* _EXERCISE DETAILS_
Nothing outside the lines below from the one containing "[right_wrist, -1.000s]" through the one containing "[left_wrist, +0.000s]" is to be printed; print those exactly, ends included, and drop the pictures.

■ ■ ■ ■ ■

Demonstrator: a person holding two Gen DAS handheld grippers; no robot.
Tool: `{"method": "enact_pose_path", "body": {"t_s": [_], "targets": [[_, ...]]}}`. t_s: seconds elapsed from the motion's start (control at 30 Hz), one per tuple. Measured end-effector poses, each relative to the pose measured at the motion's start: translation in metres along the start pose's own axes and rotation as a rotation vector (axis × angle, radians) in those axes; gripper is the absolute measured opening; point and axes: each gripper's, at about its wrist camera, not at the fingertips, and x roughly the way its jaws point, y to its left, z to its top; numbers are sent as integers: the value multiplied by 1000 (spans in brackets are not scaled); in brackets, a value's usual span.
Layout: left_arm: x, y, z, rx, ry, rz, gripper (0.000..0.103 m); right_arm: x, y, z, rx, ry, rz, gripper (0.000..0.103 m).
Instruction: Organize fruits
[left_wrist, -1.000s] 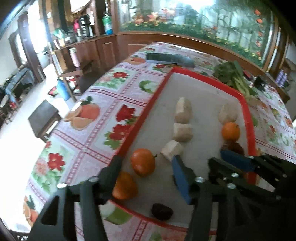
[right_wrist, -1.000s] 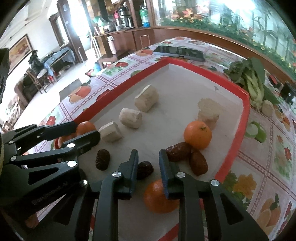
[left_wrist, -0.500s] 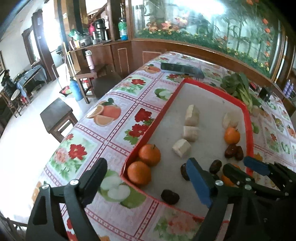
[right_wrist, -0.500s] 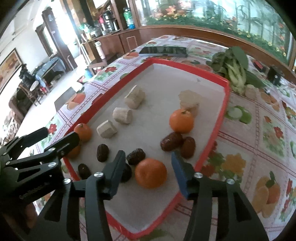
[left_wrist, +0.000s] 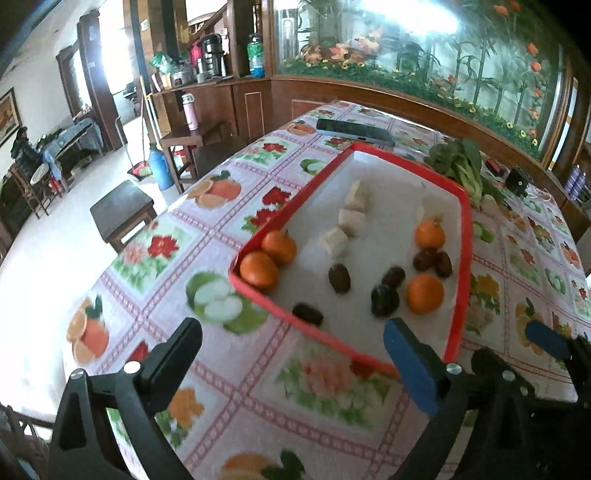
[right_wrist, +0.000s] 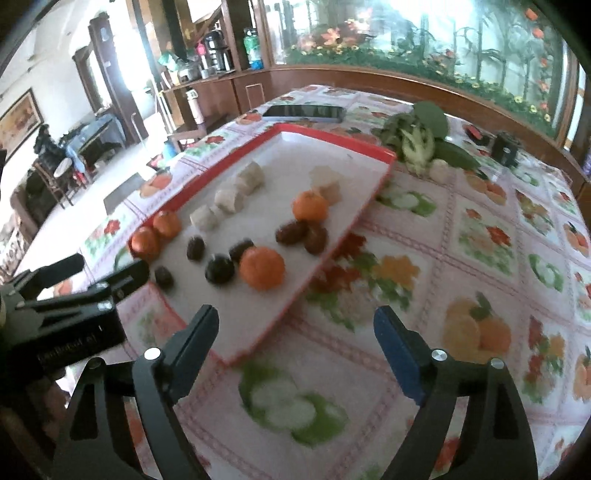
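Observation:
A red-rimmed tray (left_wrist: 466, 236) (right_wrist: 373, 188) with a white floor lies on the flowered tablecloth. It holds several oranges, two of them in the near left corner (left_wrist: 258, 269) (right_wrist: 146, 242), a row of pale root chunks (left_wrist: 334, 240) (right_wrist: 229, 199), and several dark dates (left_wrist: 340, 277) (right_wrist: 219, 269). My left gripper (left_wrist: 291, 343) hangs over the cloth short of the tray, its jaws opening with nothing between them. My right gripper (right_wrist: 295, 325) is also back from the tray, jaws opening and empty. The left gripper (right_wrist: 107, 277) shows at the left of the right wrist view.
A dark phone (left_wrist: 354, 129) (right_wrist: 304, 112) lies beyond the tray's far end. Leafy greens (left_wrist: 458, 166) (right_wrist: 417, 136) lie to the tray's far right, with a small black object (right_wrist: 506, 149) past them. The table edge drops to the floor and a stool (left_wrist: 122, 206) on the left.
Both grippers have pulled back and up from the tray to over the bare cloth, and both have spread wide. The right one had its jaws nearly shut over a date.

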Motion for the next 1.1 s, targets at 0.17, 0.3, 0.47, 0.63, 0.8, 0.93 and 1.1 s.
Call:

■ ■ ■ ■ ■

* _EXPECTED OUTPUT_
[right_wrist, -1.000s] 
[left_wrist, -0.500s] 
[right_wrist, -0.500s] 
[left_wrist, +0.000s] 

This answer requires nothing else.